In July 1981, a month before the PC was released, Microsoft bought all the rights to 86-DOS from SCP for $ 50,000. This met the main IBM criteria: It looked like CP / M and it was easy to adapt existing 8-bit CP / M programs to work under it, mostly thanks to the TRANS command in QDOS, which allowed the source code of the Intel 8080 to be translated into the language. 8086 machine code.
Microsoft licensed QDOS to IBM, and it became PC-DOS 1.0. This license also allowed Microsoft to sell DOS to other companies, which it did. The deal was spectacularly successful, and SCP later sued in court that Microsoft had covered up its relationship with IBM to buy the cheap operating system (even though Microsoft was still under the terms of a nondisclosure agreement and the PC’s degree of success was not. was widely anticipated). SCP ultimately received a million dollars as a payment agreement.
Intellectual property dispute
When DRI founder Gary Kildall examined PC-DOS and found that it duplicated the CP / M programming interface, he tried to sue IBM, which at the time claimed that PC-DOS was its own product. However, the lawyer for Digital Research did not believe that the relevant law was clear enough to make the claim (he now says he would have made the claim under current laws). However, Kildall confronted IBM and convinced them to offer CP / M-86 with the PC in exchange for a release from liability.

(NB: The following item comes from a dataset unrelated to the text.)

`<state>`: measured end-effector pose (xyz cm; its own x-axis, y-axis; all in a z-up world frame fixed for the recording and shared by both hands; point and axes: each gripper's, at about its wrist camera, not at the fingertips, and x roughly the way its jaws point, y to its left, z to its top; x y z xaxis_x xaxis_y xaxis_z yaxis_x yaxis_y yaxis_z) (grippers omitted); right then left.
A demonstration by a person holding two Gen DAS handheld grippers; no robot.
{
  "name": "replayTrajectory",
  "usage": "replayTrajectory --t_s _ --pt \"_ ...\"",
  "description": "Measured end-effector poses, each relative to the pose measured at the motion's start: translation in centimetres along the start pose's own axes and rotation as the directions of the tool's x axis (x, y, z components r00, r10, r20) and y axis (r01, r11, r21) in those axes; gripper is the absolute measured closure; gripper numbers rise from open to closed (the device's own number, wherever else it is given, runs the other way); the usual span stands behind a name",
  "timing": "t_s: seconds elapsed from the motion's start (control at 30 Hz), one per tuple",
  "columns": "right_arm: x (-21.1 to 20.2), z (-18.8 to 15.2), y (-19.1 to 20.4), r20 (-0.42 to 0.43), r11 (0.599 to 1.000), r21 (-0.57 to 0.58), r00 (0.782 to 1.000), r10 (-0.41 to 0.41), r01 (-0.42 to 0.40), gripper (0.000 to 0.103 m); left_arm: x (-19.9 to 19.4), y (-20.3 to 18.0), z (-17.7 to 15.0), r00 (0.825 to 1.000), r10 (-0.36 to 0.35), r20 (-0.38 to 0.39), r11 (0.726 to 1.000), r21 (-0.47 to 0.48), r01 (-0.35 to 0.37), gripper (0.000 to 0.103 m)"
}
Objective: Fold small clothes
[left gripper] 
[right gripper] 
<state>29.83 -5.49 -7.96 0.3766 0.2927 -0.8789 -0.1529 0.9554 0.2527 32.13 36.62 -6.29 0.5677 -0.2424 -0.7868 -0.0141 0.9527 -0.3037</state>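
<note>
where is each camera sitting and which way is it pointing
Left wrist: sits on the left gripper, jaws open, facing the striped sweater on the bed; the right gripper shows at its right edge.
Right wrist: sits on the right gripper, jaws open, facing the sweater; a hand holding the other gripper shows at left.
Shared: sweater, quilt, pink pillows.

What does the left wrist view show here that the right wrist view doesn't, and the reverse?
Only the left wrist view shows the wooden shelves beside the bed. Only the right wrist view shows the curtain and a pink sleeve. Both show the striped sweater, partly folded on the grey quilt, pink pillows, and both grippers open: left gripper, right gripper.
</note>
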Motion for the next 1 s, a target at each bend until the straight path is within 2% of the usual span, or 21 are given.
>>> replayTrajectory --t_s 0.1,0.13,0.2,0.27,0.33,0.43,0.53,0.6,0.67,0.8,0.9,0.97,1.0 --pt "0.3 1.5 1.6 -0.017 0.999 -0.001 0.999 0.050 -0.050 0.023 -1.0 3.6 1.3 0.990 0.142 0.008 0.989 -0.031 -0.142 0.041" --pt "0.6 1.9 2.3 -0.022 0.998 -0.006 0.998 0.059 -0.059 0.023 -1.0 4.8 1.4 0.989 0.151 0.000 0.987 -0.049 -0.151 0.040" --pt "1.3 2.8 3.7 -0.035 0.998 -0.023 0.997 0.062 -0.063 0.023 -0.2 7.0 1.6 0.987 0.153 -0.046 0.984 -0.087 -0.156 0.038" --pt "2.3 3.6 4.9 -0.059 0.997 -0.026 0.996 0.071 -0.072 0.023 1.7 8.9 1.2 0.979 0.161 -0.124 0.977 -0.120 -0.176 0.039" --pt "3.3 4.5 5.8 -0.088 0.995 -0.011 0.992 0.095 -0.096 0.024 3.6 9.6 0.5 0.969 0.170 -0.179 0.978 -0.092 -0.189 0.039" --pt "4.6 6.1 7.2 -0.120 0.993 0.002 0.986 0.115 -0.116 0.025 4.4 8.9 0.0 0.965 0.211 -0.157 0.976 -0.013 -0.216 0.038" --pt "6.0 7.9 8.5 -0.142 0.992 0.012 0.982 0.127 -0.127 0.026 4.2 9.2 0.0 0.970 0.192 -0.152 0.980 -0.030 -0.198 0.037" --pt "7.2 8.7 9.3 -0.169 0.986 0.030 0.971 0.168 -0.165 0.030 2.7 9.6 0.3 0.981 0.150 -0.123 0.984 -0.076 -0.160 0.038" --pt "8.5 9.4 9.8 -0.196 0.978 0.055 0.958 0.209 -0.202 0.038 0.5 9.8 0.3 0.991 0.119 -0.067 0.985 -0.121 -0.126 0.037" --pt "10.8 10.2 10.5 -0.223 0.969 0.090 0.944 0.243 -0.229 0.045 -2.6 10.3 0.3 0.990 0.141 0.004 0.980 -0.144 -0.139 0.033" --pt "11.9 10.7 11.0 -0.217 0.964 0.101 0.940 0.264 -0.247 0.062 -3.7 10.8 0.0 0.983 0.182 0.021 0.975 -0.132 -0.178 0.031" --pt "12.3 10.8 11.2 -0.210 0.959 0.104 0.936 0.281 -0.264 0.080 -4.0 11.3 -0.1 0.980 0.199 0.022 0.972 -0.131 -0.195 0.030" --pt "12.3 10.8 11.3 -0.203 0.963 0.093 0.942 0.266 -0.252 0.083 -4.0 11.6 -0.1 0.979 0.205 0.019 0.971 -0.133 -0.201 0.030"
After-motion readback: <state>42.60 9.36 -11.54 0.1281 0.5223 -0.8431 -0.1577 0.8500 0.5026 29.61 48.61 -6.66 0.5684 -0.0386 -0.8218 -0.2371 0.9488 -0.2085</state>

The controversy has continued because of the similarity between the two systems. Perhaps the most sensational claim comes from Jerry Pournelle, who claimed that Kildall personally demonstrated to him that DOS contained CP / M code (by entering a command in DOS it displayed Kildall’s name). Until 2006 Pournelle has not disclosed the command and no one has gone ahead to corroborate his story. A book from 2004 about Kildall it says that he used an encrypted message to prove that other manufacturers had copied the CP / M, but does not say that he found the message in MS-DOS; instead, his memory (a source for the book) pointed to the well-known similarity of the interface. Paterson insists that the QDOS software was his original work, and has denied referring to or otherwise using the CP / M code while writing it. After the book was published in 2004, he sued the authors and publishers for defamation. The case dates back to a lawsuit filed by Paterson against Evans in 2004, after the latter wrote in his book They Made America (They built America) that the supposed inventor of DOS – who later sold it to Bill Gates and served as the basis for his Windows operating system – had actually taken up the idea of CP / M (Control Programming Monitor).
Before 1982, when IBM asked Microsoft to release a version of DOS that was compatible with a hard disk, PC-DOS 2.0 was a nearly complete rewrite of DOS, so before March 1983, there was very little of QDOS left. The most robust element of QDOS was its primitive command-line editor, EDLIN, which remained the only editor provided in Microsoft’s versions of DOS until MS-DOS version 5.0 was released in June 1991, which included a full screen editor (known as edit) based on QBasic.
Technical characteristics
Paterson designed it with the same application programming interface (API) and most of the CP / M system user commands. He modified the way diskettes were recorded using a cache memory, which accelerated the use but forced the user to update (unmount) the diskette before removing it, this was done through a specific command. He modified the name of the copy command to Copy, more intuitive for the user, and incorporated the names of the devices and the communication ports to the file system, in this way, a “copy” could be made to the printer, or to the screen, facilitating the user their tasks. This feature was retained in MS-DOS. The system was single task, single user, and used the FAT file system to maintain compatibility.